Devant le Parlement lundi, ce dernier a accusé son rival de mobiliser des miliciens de l'ethnie Nuer, surnommés "l'Armée blanche", connus pour leurs raids brutaux contre les communautés rivales lors de la longue guerre civile Nord-Sud (1983-2005), qui a ravagé le Soudan avant la sécession du Sud en 2011.

Mais il s'est dit prêt de nouveau à discuter avec Riek Machar, "sans condition préalable".L'ex-vice président avait fait savoir précédemment qu'il n'était prêt qu'à négocier un départ du président.

Mobilisation de troupes

Après un déplacement dans la ville assiégée de Bor dimanche, le chef des opérations humanitaires de l'ONU au Soudan du Sud, Toby Lanzer, s'est alarmé de la dégradation de la situation pour la population."Il y a encore une semaine, il aurait été difficile d'imaginer que les choses puissent dégénérer de la sorte", a commenté M. Lanzer à l'AFP."J'espère me tromper, mais sinon, des centaines de milliers de personnes auront besoin d'aide très vite".

A Bor, la situation est selon lui d'autant plus critique que les Casques bleus sur place n'auront certainement pas la capacité de défendre les quelque 15.000 civils réfugiés dans la base onusienne locale.

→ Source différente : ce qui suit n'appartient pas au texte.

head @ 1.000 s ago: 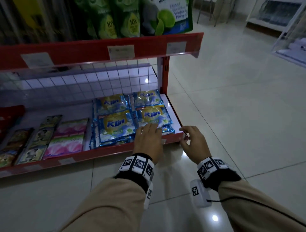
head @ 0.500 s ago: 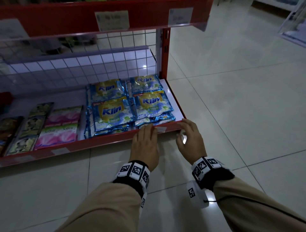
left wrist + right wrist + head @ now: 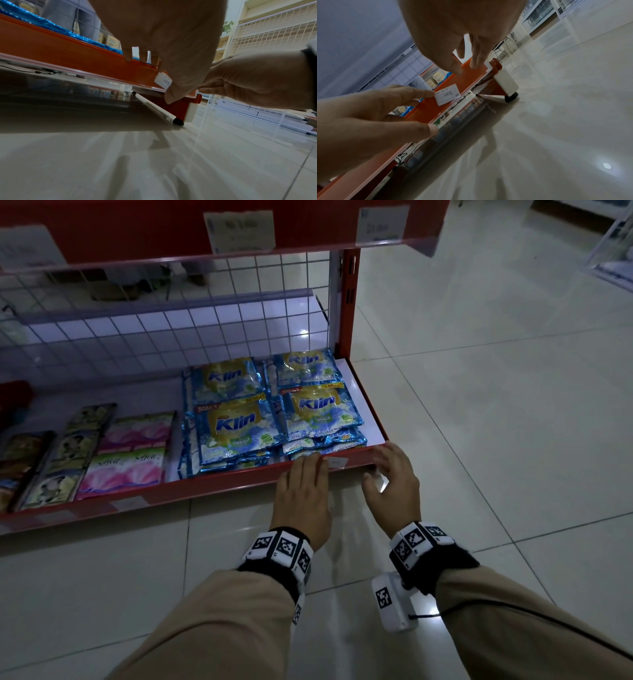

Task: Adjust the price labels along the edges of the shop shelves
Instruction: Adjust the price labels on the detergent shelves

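A small white price label marked 3.000 sits on the red front rail of the bottom shelf, near its right end. My left hand lies over the rail with straight fingers. In the right wrist view its index fingertip touches the left edge of the label, and its thumb rests lower on the rail. My right hand sits just right of the label, its straight fingertips touching the rail's end. The left wrist view shows the label half hidden by my thumb.
Blue Klin packets lie stacked right behind the rail, pink packets to their left. The upper red shelf carries more labels. A wire grid backs the shelf. Tiled floor stretches to the right, with a white rack beyond.
The view has dropped lower and closer to the bottom shelf. My left hand slid back from over the packets onto the rail beside the label. My right hand stays at the rail's end.
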`<state>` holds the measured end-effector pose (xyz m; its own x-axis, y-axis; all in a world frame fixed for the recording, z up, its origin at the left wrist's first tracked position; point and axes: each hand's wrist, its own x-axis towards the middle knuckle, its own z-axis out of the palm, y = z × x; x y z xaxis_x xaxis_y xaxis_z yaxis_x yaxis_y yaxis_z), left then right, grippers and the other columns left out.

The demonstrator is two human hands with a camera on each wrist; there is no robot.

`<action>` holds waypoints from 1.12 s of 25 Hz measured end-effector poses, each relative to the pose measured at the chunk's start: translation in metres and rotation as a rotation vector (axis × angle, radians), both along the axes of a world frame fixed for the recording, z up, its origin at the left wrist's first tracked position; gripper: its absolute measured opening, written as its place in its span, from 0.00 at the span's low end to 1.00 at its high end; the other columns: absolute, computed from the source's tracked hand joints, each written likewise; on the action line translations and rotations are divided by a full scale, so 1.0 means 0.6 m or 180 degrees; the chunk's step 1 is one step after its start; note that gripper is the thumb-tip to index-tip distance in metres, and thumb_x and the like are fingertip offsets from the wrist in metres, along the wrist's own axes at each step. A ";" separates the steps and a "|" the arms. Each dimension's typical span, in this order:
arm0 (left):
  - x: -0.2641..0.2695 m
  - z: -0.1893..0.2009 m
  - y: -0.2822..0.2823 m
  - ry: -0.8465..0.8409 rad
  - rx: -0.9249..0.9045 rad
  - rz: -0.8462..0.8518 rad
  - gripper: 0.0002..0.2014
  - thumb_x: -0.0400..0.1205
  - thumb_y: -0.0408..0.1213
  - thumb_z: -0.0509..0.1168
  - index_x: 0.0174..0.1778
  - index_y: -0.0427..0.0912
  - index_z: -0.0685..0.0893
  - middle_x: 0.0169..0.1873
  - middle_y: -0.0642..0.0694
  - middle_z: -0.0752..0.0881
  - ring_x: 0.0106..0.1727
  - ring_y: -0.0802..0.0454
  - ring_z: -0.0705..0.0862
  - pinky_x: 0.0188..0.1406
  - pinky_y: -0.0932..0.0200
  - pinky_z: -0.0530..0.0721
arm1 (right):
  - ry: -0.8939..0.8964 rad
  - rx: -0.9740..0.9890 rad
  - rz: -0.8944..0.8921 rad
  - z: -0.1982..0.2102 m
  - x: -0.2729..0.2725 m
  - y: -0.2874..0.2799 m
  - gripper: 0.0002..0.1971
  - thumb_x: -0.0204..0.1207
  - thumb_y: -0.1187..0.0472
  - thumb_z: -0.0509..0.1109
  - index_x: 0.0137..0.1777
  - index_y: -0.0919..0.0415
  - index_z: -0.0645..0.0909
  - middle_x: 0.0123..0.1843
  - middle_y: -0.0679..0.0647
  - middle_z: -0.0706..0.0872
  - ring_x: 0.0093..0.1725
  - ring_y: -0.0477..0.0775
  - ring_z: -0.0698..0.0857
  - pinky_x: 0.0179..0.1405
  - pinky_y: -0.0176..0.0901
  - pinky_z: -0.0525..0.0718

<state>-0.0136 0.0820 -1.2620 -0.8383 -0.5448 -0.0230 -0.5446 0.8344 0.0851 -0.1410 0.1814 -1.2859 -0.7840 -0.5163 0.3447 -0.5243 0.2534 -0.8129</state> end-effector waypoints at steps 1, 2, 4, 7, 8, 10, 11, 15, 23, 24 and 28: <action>0.001 -0.001 -0.001 0.0013 0.0009 0.0004 0.38 0.80 0.44 0.59 0.83 0.43 0.47 0.83 0.45 0.48 0.83 0.43 0.47 0.79 0.45 0.52 | -0.0114 -0.0086 -0.0047 0.001 -0.002 -0.003 0.24 0.70 0.71 0.71 0.68 0.65 0.76 0.69 0.58 0.78 0.65 0.54 0.81 0.63 0.37 0.80; 0.001 -0.002 -0.001 0.0029 0.0021 0.0009 0.38 0.80 0.44 0.59 0.83 0.43 0.47 0.83 0.45 0.48 0.83 0.43 0.47 0.79 0.44 0.52 | -0.0279 -0.0176 -0.0133 0.002 -0.003 -0.006 0.26 0.70 0.71 0.71 0.69 0.64 0.74 0.67 0.58 0.79 0.62 0.51 0.82 0.59 0.33 0.80; 0.002 -0.004 -0.001 0.0051 0.0026 0.0014 0.38 0.80 0.45 0.59 0.83 0.43 0.47 0.83 0.45 0.48 0.82 0.43 0.48 0.79 0.44 0.52 | -0.0621 -0.0338 -0.0315 0.003 0.000 -0.014 0.28 0.70 0.70 0.71 0.72 0.62 0.72 0.66 0.56 0.81 0.59 0.46 0.81 0.58 0.30 0.79; 0.003 -0.007 -0.001 0.0076 0.0010 0.0017 0.38 0.81 0.44 0.58 0.83 0.43 0.47 0.83 0.46 0.48 0.82 0.44 0.48 0.79 0.44 0.52 | -0.0780 -0.0483 -0.0471 0.000 0.008 -0.024 0.27 0.70 0.69 0.72 0.70 0.61 0.74 0.66 0.56 0.81 0.61 0.47 0.82 0.62 0.35 0.79; 0.004 -0.007 -0.001 0.0090 0.0014 0.0017 0.38 0.80 0.44 0.58 0.83 0.43 0.46 0.83 0.46 0.48 0.82 0.44 0.48 0.79 0.44 0.52 | -0.0822 -0.0525 -0.0509 0.000 0.009 -0.025 0.27 0.69 0.69 0.72 0.69 0.60 0.75 0.65 0.55 0.81 0.60 0.47 0.83 0.61 0.35 0.80; 0.006 -0.008 -0.003 0.0104 0.0015 0.0003 0.38 0.81 0.45 0.58 0.83 0.43 0.46 0.83 0.46 0.47 0.82 0.44 0.47 0.79 0.44 0.51 | -0.0892 -0.0537 -0.0535 -0.002 0.007 -0.025 0.26 0.68 0.69 0.73 0.67 0.58 0.76 0.64 0.53 0.78 0.55 0.46 0.83 0.57 0.36 0.82; 0.006 -0.008 -0.004 0.0102 0.0005 -0.0013 0.38 0.81 0.45 0.58 0.83 0.43 0.46 0.83 0.46 0.47 0.82 0.44 0.47 0.79 0.44 0.51 | -0.0867 -0.0457 -0.0485 -0.003 0.004 -0.022 0.26 0.68 0.69 0.73 0.67 0.57 0.76 0.64 0.51 0.75 0.53 0.46 0.83 0.55 0.36 0.83; 0.004 -0.008 -0.010 0.0102 -0.0105 -0.0022 0.38 0.79 0.43 0.60 0.83 0.45 0.49 0.82 0.45 0.50 0.82 0.43 0.50 0.79 0.44 0.53 | -0.0033 0.0605 -0.0182 -0.004 -0.016 -0.006 0.22 0.68 0.66 0.72 0.64 0.58 0.77 0.64 0.56 0.70 0.60 0.57 0.77 0.57 0.46 0.81; 0.006 -0.003 -0.016 0.0327 -0.0311 -0.0063 0.31 0.75 0.38 0.61 0.77 0.45 0.64 0.71 0.44 0.68 0.71 0.43 0.66 0.69 0.47 0.65 | 0.1801 0.1442 0.0496 0.032 -0.026 -0.020 0.15 0.66 0.66 0.71 0.53 0.65 0.80 0.53 0.62 0.83 0.52 0.66 0.79 0.47 0.53 0.78; 0.004 -0.002 -0.018 0.0366 -0.0278 -0.0075 0.30 0.75 0.37 0.61 0.76 0.44 0.66 0.70 0.44 0.69 0.70 0.43 0.67 0.68 0.48 0.67 | 0.1841 0.1353 0.0696 0.033 -0.021 -0.026 0.14 0.66 0.67 0.71 0.53 0.66 0.81 0.52 0.62 0.84 0.51 0.66 0.80 0.47 0.54 0.79; -0.002 -0.001 -0.029 0.0459 -0.0016 -0.0100 0.28 0.76 0.34 0.60 0.75 0.44 0.66 0.69 0.44 0.69 0.68 0.44 0.66 0.64 0.52 0.71 | 0.1907 0.1083 0.1079 0.034 -0.002 -0.037 0.18 0.64 0.73 0.72 0.56 0.67 0.83 0.52 0.64 0.85 0.51 0.66 0.83 0.52 0.53 0.82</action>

Dans ce jeune pays, gangréné par la corruption et rongé, bien avant les derniers événements, par les rivalités ethniques, les récents combats revêtent à la fois une dimension ethnique et politique.Les hommes fidèles à Salva Kiir sont issus de l'ethnie Dinka, ceux de Riek Machar de l'ethnie Nuer.

La semaine dernière, des miliciens nuer ont attaqué une base de l'ONU à Akobo, dans le Jonglei, où ils ont tué deux Casques bleus indiens et au moins 20 civils dinka qui s'y étaient réfugiés.

L'ONU "fortifie son camp à Bor, pour s'assurer que ne se répète pas ce qui s'est passé à Akobo", a ajouté M. Lanzer."Mais, comme à Akobo, s'il y a quelques Casques bleus à l'intérieur et 2.000 (combattants) à l'extérieur, nous ne pourrons pas faire grand-chose".L'armée sud-soudanaise "travaille" aussi à une reprise du contrôle de Bentiu, dans l'Etat d'Unité, a de son côté indiqué lundi le porte-parole de l'armée, Philip Aguer.

Cet Etat est stratégique car le pétrole, qui y coule abondamment, représente 95% de la fragile économie sud-soudanaise.

Le secteur a déjà été touché par les récents combats, des compagnies pétrolières évacuant leur personnel après la mort d'au moins cinq travailleurs sud-soudanais la semaine dernière.

Selon un responsable local, Bentiu serait jonchée de cadavres.

Sur place, un témoin s'exprimant sous couvert d'anonymat a indiqué que des rebelles du Darfour soudanais voisin pourraient très bien s'être déplacés dans la zone, profitant de l'instabilité.Il a également fait d'état d'informations, non confirmées, de viols.